Aim of the exercise:
Only the lines of the data below from the one with "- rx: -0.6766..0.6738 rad" through the one with "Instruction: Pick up" are wanted. Repeat them exactly.

Data section:
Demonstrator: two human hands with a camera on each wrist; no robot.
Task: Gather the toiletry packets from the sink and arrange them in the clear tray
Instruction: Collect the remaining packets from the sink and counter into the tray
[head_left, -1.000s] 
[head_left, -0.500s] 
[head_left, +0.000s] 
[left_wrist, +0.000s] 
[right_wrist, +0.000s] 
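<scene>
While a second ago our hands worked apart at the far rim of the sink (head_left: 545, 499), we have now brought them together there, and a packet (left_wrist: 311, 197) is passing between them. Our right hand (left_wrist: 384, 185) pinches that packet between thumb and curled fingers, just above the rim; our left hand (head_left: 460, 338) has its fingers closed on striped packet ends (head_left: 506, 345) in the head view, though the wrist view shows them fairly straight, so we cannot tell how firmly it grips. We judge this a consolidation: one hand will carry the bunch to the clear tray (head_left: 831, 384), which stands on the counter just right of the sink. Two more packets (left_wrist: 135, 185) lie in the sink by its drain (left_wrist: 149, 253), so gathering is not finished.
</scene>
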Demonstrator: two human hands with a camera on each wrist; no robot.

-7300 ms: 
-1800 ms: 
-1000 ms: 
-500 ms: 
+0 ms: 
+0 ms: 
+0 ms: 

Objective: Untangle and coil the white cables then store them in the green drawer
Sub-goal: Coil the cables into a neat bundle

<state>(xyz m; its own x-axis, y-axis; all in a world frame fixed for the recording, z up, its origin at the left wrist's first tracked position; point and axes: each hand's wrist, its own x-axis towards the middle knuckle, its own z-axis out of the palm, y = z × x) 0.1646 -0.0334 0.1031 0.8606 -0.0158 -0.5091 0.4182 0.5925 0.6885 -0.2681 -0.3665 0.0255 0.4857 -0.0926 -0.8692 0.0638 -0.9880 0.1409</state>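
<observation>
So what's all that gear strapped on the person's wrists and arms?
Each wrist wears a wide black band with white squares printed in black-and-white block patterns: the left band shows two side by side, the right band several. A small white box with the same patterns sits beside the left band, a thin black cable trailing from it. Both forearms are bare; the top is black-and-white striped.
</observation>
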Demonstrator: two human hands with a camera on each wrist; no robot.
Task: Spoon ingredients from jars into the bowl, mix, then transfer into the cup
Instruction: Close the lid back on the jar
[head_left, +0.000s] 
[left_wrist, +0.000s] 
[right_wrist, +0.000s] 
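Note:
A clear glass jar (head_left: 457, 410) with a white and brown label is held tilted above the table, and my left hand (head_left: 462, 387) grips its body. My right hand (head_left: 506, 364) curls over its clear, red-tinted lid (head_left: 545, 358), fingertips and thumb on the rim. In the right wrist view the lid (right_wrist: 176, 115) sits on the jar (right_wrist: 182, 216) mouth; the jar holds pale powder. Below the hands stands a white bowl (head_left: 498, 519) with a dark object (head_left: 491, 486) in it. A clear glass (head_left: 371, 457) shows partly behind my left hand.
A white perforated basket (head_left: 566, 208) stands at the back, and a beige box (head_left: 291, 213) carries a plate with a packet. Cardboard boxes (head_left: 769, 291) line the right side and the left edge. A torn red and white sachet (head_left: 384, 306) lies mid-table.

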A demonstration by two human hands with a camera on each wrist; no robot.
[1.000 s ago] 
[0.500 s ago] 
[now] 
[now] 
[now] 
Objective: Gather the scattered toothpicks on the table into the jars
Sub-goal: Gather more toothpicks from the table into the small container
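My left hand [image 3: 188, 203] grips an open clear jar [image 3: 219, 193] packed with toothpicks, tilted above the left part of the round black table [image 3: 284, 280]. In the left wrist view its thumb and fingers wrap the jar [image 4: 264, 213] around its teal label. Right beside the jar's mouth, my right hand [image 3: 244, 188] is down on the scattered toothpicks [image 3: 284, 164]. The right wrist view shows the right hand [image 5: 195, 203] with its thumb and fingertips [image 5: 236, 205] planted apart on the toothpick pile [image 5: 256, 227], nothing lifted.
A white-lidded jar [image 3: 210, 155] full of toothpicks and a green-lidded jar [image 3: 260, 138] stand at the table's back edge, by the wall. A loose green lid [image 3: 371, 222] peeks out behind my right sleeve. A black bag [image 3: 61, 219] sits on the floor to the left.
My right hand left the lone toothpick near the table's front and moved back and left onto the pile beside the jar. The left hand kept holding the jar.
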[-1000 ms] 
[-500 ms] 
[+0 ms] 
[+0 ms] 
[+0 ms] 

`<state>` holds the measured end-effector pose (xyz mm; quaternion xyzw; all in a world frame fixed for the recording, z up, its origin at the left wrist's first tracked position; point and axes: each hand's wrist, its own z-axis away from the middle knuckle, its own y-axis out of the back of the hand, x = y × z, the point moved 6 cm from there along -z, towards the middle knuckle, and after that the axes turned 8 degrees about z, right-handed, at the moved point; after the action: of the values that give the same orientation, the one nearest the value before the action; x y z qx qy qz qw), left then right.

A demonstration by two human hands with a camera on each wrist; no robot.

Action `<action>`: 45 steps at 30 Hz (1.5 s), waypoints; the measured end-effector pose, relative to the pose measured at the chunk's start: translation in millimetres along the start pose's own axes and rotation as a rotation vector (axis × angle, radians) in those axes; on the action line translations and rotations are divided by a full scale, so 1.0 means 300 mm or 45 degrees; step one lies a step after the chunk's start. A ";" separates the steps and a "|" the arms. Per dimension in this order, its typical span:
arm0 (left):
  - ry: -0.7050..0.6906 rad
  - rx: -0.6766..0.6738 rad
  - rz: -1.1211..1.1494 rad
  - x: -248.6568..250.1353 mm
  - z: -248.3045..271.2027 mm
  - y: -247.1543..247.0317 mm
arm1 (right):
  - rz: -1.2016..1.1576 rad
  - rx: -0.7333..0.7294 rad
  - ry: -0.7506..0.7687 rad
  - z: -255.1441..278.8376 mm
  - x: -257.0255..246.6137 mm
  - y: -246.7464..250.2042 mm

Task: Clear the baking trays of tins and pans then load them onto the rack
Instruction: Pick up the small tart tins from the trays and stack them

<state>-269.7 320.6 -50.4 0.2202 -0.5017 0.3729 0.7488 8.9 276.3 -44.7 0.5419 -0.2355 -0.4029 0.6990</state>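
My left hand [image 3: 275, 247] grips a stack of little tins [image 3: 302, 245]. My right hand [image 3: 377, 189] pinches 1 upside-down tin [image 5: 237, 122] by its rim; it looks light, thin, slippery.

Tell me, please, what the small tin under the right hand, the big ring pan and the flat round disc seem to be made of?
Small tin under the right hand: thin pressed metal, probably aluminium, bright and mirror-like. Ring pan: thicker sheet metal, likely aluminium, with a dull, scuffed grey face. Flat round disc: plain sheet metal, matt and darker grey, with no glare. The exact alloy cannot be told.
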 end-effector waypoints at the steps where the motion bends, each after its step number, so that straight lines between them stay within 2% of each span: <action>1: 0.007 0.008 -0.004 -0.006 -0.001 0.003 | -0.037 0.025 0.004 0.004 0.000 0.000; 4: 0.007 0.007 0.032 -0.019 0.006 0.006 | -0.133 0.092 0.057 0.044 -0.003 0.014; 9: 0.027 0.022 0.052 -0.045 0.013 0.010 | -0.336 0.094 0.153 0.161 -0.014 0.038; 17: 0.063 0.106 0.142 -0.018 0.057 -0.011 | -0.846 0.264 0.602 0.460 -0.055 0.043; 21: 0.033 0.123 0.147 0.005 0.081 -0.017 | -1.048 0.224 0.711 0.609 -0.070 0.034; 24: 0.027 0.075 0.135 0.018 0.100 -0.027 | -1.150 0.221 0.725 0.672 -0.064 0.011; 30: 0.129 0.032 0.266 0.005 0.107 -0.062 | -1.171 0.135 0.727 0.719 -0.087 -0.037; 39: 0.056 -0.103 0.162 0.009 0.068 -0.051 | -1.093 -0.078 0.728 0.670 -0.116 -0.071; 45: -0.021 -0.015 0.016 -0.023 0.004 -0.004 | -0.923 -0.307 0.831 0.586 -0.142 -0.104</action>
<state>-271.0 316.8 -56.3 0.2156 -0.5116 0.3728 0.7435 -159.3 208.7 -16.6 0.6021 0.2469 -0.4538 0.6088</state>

Answer to this problem:
  - rx: -0.6766..0.6738 rad
  - rz: -1.1211..1.1494 rad
  - x: -248.6568..250.1353 mm
  - z: -248.3045..271.2027 mm
  - y: -247.1543..247.0317 mm
arm1 (right):
  - rz: -1.2016..1.1576 rad
  - rx: -0.7333..0.7294 rad
  - ry: -0.7506..0.7687 rad
  - z: -255.1441..278.8376 mm
  - x: -257.0255..246.6137 mm
  - y: -246.7464..250.2042 mm

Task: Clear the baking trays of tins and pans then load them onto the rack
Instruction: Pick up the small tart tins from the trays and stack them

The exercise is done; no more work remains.